_What you need to do_
Scan the entries line by line and return those with "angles".

_Source material_
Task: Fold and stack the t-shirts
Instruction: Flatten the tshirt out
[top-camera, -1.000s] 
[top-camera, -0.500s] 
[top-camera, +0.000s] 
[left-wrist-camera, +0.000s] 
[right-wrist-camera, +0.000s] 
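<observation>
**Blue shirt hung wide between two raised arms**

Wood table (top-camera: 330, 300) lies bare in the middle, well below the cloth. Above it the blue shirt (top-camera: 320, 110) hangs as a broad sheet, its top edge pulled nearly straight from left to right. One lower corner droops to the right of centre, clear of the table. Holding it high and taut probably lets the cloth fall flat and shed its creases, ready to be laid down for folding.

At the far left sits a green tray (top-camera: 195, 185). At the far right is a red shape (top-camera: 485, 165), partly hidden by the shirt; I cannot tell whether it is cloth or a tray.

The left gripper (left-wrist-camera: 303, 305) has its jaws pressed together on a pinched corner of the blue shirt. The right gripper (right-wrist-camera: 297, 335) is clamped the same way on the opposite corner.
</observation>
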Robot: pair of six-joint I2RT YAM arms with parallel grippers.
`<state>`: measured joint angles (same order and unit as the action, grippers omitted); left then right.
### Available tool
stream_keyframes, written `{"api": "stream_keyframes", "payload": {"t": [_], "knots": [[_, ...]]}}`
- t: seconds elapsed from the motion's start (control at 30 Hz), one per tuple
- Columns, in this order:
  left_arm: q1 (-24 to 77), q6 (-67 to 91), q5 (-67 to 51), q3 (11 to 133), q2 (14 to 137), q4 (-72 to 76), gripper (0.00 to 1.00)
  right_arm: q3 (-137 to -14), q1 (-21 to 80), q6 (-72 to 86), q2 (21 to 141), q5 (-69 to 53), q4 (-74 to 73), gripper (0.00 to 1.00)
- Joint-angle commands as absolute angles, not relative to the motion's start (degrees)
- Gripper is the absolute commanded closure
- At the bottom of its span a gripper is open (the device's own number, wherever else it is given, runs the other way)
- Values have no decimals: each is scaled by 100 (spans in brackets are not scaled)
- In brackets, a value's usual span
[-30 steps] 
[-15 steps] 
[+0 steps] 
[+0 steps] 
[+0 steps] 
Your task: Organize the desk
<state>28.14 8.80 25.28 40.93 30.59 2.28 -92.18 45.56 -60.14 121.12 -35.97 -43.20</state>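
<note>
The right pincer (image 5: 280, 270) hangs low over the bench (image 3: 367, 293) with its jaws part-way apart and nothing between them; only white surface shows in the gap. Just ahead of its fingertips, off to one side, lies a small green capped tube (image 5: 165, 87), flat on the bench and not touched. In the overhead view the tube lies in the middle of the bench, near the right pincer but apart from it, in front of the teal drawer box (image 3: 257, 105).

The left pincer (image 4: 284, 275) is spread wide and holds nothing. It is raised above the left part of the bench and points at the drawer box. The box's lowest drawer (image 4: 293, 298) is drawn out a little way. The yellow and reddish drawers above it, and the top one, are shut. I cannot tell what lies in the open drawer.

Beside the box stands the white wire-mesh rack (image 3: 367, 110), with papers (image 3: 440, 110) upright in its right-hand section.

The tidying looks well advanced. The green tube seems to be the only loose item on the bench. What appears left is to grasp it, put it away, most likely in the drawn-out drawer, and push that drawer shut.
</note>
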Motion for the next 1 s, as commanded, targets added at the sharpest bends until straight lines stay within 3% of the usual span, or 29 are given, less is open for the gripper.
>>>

_Output of the exercise_
`<state>`: measured joint angles (same order and unit as the action, grippers omitted); left then right.
- Joint-angle commands as absolute angles, not relative to the motion's start (degrees)

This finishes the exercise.